The lady doesn't seem to realize, or at least be able to admit, that hers is the perfect formula for perpetuating uncertainty about the economy. For how are investors and employers, people thinking about expanding their business or starting a new one, supposed to plan ahead in an environment in which tax rates are up in the air till the end of the year or a lame-duck session of Congress, whichever comes first?

Economies thrive under stable conditions, when tax rates are known and government policy -- good, bad or in between -- is not a guessing game. But these days capital is being hoarded; who dares risk it when no one knows what the rules and regs and rates will be next year? But the gentlewoman from Arkansas calls this ... responsibility. And promises to continue it. Maybe.
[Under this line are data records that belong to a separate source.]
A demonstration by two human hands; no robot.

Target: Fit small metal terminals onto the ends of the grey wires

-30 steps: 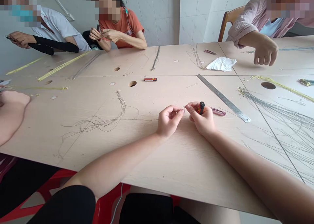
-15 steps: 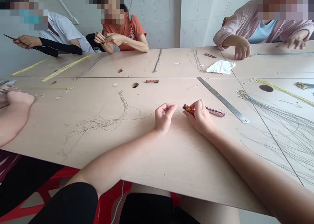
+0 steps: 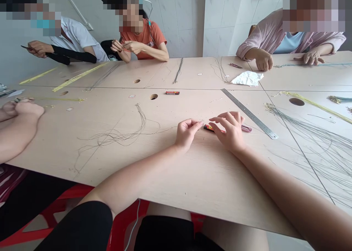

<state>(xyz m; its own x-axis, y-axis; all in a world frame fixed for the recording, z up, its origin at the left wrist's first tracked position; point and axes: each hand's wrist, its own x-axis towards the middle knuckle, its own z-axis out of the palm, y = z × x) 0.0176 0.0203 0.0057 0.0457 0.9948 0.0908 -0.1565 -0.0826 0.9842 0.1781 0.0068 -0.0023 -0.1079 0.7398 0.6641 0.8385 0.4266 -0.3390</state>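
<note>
My left hand (image 3: pixel 186 134) is closed in a pinch around the end of a thin dark cord (image 3: pixel 167 130), with a tiny bit showing at the fingertips. That cord seems to run left toward a loose bundle of dark cords (image 3: pixel 121 134) on the table. My right hand (image 3: pixel 229 131) is open, fingers spread, just above a small red and black lighter (image 3: pixel 209 128) that its thumb partly covers. Behind the right hand lies a pinkish-red cutter-like tool (image 3: pixel 246 128), mostly hidden.
A steel ruler (image 3: pixel 249 113) lies slanting beyond my right hand. Dark cords (image 3: pixel 310 137) spread at right beside yellow cords (image 3: pixel 324 105). A second red and black lighter (image 3: pixel 172 93), a table hole (image 3: pixel 153 97) and crumpled white paper (image 3: pixel 247 78) are farther back. Several people work around the table.
My right hand has let go of the lighter, which now lies on the table, and its fingers have spread. My left hand keeps its pinch. The view has shifted slightly.
</note>
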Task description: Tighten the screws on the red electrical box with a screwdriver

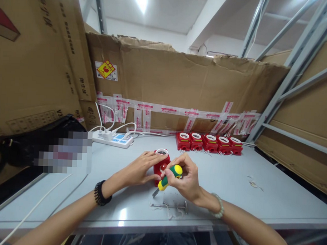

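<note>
My left hand [143, 168] grips the side of a red box-shaped device [157, 169] with a white ring at its far end and a round red knob on its face. The device rests on the table in front of me, partly covered by my fingers. In my right hand [188, 175] is a screwdriver [167, 179] with a green and yellow handle. Its short metal blade points down to the left, beside the device's near end, and the yellow butt faces up. Some right fingertips are near the red knob; whether they touch it is hidden. Just below lies a thin metal rod [168, 206].
Several similar red devices [196, 142] stand in a row at the back right. A white power strip [113, 138] with plugs and cables sits at the back left. A black bag [45, 139] lies at left. Small scraps [254, 184] are at right; taped cardboard [165, 79] stands behind.
</note>
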`<state>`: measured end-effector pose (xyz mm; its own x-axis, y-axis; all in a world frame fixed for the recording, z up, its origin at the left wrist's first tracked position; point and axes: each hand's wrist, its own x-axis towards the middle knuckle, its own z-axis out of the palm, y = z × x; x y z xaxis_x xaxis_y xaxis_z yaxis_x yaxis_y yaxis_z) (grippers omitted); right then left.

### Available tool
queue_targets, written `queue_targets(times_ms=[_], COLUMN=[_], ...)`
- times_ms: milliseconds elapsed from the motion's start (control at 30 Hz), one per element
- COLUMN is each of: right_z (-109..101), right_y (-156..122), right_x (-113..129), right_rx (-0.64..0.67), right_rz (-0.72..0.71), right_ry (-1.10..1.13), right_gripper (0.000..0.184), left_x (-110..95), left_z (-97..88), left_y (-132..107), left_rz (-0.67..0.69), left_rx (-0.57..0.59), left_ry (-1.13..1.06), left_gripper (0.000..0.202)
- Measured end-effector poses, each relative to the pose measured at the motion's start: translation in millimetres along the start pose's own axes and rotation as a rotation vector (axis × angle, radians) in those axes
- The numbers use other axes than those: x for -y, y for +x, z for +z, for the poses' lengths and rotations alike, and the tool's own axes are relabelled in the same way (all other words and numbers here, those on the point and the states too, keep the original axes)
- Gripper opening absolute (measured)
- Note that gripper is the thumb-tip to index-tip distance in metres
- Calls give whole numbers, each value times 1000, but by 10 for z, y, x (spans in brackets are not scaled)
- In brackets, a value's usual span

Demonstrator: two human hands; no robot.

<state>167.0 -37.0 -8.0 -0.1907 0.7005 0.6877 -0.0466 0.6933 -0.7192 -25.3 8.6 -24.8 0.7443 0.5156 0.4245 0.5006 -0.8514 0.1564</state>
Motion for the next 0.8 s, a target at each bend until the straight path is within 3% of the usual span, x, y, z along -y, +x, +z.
queue_targets(times_ms=[367, 600, 800], right_z=[-105, -337, -453], right_y=[14, 225, 403], right_x=[101, 336, 268], right_rx=[-9, -193, -309], right_rz=[-90, -164, -41], right_ry=[-89, -41, -14], right_gripper=[20, 20, 22], left_x=[32, 21, -43], left_z=[15, -3, -48], left_y=[-10, -26, -39], left_rz=[2, -6, -1], left_rx=[4, 44, 64], left_ry=[-10, -41, -53], left_gripper=[66, 68, 67])
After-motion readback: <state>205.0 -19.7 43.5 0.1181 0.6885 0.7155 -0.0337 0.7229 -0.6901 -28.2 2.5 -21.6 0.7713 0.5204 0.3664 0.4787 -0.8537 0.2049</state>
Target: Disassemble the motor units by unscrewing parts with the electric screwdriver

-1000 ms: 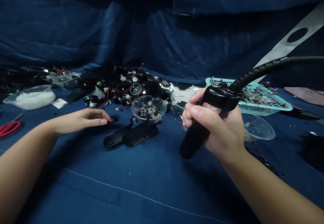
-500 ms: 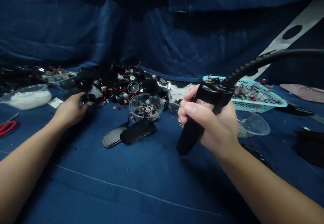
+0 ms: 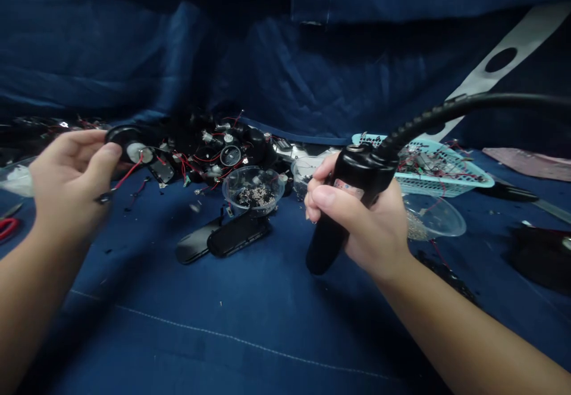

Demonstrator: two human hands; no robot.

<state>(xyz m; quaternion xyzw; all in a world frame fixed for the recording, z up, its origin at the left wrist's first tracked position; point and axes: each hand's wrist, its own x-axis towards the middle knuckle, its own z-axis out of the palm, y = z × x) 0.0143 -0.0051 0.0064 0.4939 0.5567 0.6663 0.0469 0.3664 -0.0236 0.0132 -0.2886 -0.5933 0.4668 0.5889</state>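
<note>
My left hand is closed on a black round motor housing, thumb in front and fingers behind. A whitish motor end shows on the housing, and a red wire trails down from it across the hand. My right hand wraps round a black corded electric screwdriver, tilted with its lower end toward the table; its tip cannot be made out. A thick ribbed cable leaves its top to the right. Two oblong covers, one grey and one black, lie overlapping between the hands.
Behind them stands a clear bowl of small screws before a heap of black parts and wires. Right are a light-blue basket of wired parts and another clear bowl. Red-handled scissors lie far left.
My left hand has lifted the motor housing from the heap's left side and drawn it left and nearer. My right hand keeps the screwdriver in nearly the same place.
</note>
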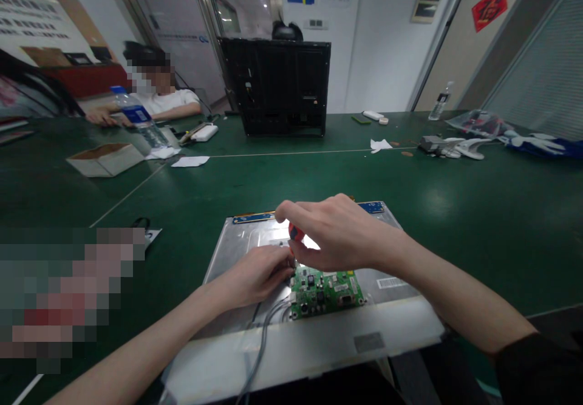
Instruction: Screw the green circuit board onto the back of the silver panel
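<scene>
A red and black screwdriver (296,232) stands in the curled fingers of my right hand (339,229), over the upper left corner of a green circuit board (328,292). My left hand (259,271) rests low beside that corner, its fingers pinched together around the screwdriver's lower end. What they pinch is hidden. The board lies on the silvery back of a display panel (392,253), flat before me at the table's near edge. Grey cables (263,338) run from the board's left side toward me. A narrow blue circuit strip (371,207) lines the panel's far edge.
On the green table (455,229), a black monitor housing (277,86) stands upright at the back. An open box (105,159) and a water bottle (139,116) are at left, near a seated person (175,101). White gloves (464,147) and another bottle (441,101) lie right.
</scene>
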Demonstrator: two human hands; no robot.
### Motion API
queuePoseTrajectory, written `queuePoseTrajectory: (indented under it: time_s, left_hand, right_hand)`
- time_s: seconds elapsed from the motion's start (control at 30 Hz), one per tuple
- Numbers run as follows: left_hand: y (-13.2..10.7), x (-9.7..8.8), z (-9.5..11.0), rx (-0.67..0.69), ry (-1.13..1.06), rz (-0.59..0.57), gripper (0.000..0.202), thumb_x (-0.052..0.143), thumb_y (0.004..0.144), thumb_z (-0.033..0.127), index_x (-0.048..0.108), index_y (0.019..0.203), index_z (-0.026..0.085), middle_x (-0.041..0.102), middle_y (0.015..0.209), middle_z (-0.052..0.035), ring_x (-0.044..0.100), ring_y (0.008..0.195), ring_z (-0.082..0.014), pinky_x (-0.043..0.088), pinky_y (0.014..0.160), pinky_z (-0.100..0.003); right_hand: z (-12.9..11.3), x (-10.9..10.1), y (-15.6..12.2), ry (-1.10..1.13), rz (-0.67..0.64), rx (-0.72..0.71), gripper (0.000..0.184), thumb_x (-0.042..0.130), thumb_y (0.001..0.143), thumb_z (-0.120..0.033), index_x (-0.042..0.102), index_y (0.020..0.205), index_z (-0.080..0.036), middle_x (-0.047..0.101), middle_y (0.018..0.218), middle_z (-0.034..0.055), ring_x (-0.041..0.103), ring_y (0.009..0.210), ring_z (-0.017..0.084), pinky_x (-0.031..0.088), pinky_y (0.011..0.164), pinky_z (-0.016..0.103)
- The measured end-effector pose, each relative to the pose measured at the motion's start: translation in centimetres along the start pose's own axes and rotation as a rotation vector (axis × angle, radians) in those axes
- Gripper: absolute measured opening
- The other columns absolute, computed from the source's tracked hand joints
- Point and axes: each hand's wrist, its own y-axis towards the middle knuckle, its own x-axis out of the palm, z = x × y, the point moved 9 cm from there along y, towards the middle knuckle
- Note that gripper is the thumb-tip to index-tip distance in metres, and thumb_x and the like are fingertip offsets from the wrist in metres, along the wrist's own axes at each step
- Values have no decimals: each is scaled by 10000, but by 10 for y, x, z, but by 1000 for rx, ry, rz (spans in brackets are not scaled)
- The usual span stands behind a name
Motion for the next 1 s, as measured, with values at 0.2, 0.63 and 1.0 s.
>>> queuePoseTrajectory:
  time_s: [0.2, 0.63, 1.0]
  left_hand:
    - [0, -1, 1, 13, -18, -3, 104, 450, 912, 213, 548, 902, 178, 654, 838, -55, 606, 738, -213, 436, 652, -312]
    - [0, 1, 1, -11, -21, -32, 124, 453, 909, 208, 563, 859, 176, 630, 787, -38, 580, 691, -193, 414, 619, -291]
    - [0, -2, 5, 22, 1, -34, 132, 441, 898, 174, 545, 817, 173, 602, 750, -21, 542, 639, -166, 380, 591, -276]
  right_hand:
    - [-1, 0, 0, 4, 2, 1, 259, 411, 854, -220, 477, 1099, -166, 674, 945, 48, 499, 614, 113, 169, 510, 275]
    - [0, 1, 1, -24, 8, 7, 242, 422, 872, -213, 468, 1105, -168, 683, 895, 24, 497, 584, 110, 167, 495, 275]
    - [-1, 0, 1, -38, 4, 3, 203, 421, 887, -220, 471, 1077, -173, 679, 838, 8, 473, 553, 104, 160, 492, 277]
Wherever she finally lands on an issue, she'll change her mind soon enough. Her political direction is so aimless, without any constancy of purpose or direction or even ideology, that the one thing that stirs interest in it is its remarkable emptiness. She seems to be without any guiding principle -- except of course her own re-election.

Blanche Lincoln may be a U.S. senator now, but she still thinks like the administrative assistant she once was -- so completely absorbed in the process that she's lost sight of its purpose.

Whatever position she'll take next, voters lose interest in it. And in her. That's the problem with blue dogs, and it's the essence of their problem this election year: One change of position may win friends and influence voters; constant change just bores.